Task objective
Return, exactly and in full, the lines of the records below starting at the one with "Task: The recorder" and ending at the one with "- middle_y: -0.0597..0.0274", and no other lines.

Dataset records
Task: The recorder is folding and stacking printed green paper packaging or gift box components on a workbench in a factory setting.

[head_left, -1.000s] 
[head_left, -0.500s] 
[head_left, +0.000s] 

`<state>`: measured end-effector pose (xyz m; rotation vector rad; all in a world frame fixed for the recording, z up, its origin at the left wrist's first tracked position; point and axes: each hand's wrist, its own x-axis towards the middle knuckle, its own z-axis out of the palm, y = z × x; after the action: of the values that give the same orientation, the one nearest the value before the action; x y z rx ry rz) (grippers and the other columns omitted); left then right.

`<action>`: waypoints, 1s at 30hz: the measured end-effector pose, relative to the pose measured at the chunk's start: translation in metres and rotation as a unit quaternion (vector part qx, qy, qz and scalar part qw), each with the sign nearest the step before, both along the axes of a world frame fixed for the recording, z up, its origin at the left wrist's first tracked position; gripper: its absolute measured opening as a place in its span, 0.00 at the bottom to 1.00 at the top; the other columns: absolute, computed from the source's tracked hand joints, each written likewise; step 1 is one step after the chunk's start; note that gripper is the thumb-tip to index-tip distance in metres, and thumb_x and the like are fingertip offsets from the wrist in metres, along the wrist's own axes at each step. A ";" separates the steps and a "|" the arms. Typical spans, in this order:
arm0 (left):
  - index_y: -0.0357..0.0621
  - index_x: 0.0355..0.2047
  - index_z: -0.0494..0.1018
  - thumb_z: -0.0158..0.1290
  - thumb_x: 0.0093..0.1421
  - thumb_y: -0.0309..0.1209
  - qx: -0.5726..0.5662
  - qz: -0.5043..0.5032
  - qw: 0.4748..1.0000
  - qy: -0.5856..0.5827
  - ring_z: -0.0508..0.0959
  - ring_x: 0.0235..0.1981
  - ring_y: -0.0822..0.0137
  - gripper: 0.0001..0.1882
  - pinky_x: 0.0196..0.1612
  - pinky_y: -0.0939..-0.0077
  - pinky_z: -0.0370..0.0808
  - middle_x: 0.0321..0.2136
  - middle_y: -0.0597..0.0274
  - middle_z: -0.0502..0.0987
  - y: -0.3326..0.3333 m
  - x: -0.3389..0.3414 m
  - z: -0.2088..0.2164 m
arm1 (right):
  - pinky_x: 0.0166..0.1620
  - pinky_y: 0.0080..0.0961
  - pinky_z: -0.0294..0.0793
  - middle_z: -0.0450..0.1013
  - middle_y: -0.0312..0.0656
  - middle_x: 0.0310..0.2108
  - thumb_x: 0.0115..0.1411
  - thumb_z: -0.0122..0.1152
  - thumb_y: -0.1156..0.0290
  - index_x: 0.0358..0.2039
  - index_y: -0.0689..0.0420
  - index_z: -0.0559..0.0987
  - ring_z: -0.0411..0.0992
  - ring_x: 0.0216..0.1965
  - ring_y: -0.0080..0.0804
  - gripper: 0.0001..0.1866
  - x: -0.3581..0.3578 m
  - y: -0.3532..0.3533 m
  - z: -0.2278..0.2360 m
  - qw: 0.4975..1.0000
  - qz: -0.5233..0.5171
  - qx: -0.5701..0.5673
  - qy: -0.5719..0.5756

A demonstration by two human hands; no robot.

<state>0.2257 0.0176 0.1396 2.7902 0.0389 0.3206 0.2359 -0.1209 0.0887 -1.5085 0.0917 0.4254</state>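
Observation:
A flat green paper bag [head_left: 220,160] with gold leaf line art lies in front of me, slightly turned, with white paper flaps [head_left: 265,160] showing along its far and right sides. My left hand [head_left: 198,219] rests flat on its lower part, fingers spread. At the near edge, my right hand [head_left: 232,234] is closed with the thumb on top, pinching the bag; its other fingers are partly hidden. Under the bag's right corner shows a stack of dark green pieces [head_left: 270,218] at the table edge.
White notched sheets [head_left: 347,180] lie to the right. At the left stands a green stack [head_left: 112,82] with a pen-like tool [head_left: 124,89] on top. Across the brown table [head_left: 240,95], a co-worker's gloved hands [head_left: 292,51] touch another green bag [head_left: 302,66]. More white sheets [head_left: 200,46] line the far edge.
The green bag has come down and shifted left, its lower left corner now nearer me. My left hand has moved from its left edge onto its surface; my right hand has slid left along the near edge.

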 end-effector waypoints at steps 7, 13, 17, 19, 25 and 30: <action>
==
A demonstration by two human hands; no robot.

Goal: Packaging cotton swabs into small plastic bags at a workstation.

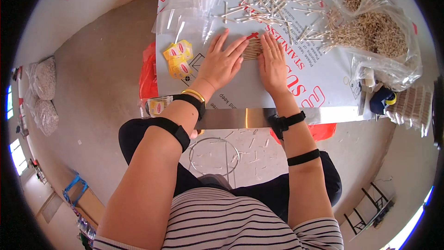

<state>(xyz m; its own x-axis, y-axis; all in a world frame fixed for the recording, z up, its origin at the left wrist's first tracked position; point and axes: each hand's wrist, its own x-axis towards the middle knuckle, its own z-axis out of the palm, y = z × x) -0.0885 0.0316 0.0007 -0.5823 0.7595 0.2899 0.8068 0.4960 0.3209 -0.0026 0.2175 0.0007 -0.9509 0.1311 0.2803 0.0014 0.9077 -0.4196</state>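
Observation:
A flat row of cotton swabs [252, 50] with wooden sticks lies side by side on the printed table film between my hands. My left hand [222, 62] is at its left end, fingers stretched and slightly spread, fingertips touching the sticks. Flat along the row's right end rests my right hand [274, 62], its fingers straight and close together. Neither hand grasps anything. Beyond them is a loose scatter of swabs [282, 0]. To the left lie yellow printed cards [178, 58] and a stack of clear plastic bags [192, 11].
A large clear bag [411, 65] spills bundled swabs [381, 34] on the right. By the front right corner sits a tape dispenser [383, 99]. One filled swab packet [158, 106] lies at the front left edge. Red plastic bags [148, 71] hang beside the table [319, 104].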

Response below
Task: The recorder is folding and stacking printed green paper packaging or gift box components on a workbench in a factory setting.

[head_left, -1.000s] 
[head_left, -0.500s] 
[head_left, +0.000s] 

`<state>`: measured end-effector pose (xyz m; rotation vector rad; all in a world frame fixed for the recording, z up, its origin at the left wrist's first tracked position; point and axes: each hand's wrist, its own x-axis towards the middle knuckle, its own z-axis out of the palm, y = z × x; after the action: of the values that give the same orientation, the one nearest the value before the action; x y z rx ry rz) (grippers and the other columns omitted); left then right.

`<action>`: waypoints, 1s at 30hz: the measured end-effector pose, relative to the pose measured at the chunk's start: translation in metres and rotation as a unit quaternion (vector part qx, qy, qz and scalar part qw), each with the sign nearest the step before, both along the axes of a world frame fixed for the recording, z up, its origin at the left wrist's first tracked position; gripper: its absolute measured opening as a place in its span, 0.00 at the bottom to 1.00 at the top; the other columns: absolute, computed from the source's tracked hand joints, each written likewise; step 1 is one step after the chunk's start; note that gripper is the thumb-tip to index-tip distance in metres, and thumb_x and the like are fingertip offsets from the wrist in metres, along the wrist's own axes at each step. A ";" separates the steps and a "|" the arms. Typical spans, in this order:
arm0 (left):
  - index_y: -0.0357..0.0621
  - index_x: 0.0355..0.2047
  - index_z: -0.0494..0.1018
  - thumb_z: -0.0158..0.1290
  - thumb_x: 0.0093..0.1421
  - thumb_y: -0.0309..0.1209
  - qx: -0.5726..0.5662
  - qz: -0.5043..0.5032
  - qw: 0.4748..1.0000
  - qy: -0.5856..0.5827
  - ring_z: -0.0508..0.0959
  - ring_x: 0.0235..0.1981
  - ring_y: -0.0822..0.0137
  - gripper: 0.0001..0.1882
  - pinky_x: 0.0196..0.1612
  - pinky_y: -0.0939..-0.0077
  - pinky_z: -0.0370..0.0808
  - middle_x: 0.0321..0.2136
  - middle_y: -0.0597..0.0274

Nothing else remains for the exercise.